According to a survey conducted by Gallup Pakistan and PILDAT the Pakistan Muslim League topped the list on voting intention score in Punjab, followed by the PPP and the PTI respectively. The February 2013 political forecast is based on a nationwide poll of approximately 9,660 voters in 300 villages and urban localities. The voting intention score of PML-N stands at 63% in North and Central Punjab, 69% in Western Punjab and 49% in Southern Punjab, shows the survey. According to the consolidated findings of two nationwide polls on voting intentions, conducted by IRI and Gallup Pakistan respectively during past three months, the front runner in Pakistan's elections scheduled in mid-2013 is the PML-N. The PTI, according to the survey, is making deep inroads in Khyber-Pakhtunkhwa where it has surpassed every other player by a 30% score.

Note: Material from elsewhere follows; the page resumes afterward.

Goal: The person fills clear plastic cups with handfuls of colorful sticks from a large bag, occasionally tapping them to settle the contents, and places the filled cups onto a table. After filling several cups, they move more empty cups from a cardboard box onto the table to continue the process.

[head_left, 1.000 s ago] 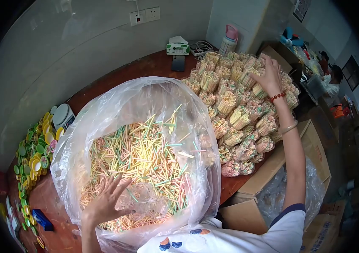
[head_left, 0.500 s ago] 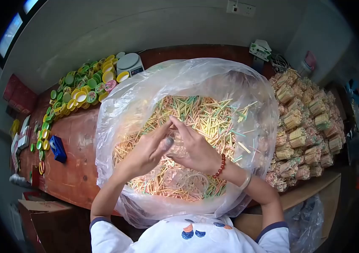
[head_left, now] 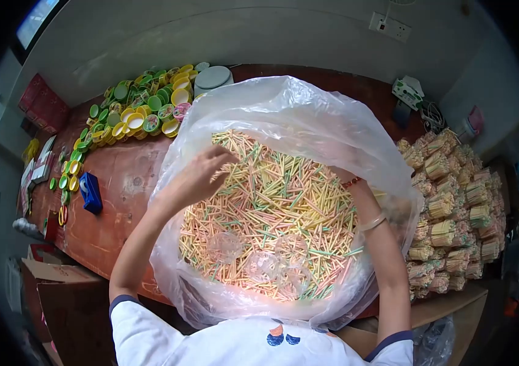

"Pakistan Peoples Party to emerge victorious on basis of performance."
— Qamar Zaman Kaira, 2013

Senior political analyst, Najam Sethi said, Nawaz Sharif held public meetings and rallies in every nook and corner of the country while Shahbaz Sharif completed development projects in Punjab which attracted politicians from the other parties. Sethi said that the 3% raise in the popularity graph of the PPP was made possible due to Asif Ali Zardari's efforts who gathered many such politicians as used to oppose him. He said the popularity of both the parties increased due to the revival of the traditional politics and the same was the cause of decrease in popularity of unorthodox politicians like Imran Khan. However, Imran Khan's next public meetings would help him a lot, Sethi predicted, saying that the PTI leader's graph would go up after public rallies in Lahore and Peshawar and the party would play an important role in formation of the next government.

=== Support based on generation gap ===

The survey's findings indicate that the PTI's support is derived from all age groups – 22.9 per cent of those between 18 and 35 years, 18.6 per cent of those between 36 and 50 years, 18.4 per cent of those between 51 and 70 years and 7.7 of those above 70 years support the PTI, dispelling the notion that its vote bank is rooted in the younger generation. The highest proportion of those aged between 36 and 50 years (32.5 per cent) indicate a preference for the PPP. Similarly, 46.2 per cent of those aged over 70 expressed a preference for the PML(N). Compared with respondents' voting histories, the PML(N)'s vote bank appears to have remained stagnant while the PPP's seems to have declined significantly. It appears that the PTI has a stronger urban base, while a higher proportion of rural respondents indicated that they would vote for either the PPP or the PML(N) in the upcoming elections.

=== Voting trends by ethnicity ===
Predictably, the highest level of support for the ruling Pakistan Peoples Party was pledged by Sindhis, 55% of whom said they would vote for the PPP in the upcoming elections. This was followed by Seraiki-speakers at 46%. Around ~44% of Hindko-speakers said they intend to vote for the Pakistan Muslim League, closely followed by Punjabi people at 43%. The same proportion of Hindko-speakers – 44% – also expressed an intention to vote for the Pakistan Tehreek-e-Insaf, indicating a close contest between the two parties (PMLN and PTI) within that particular demographic. It is worth noting that while 34% of Pakhtuns stated that they would vote for Pakistan Tehreek-e-Insaf, only 11% expressed support for the Awami National Party (ANP). 47% of Balochis said that they would vote for the Balochistan National Party. Similarly 90% Muhajirs of Hyderabad and urban areas of Karachi Largest metropolis in terms of area and population votes for Muttahida Qoumi Movement.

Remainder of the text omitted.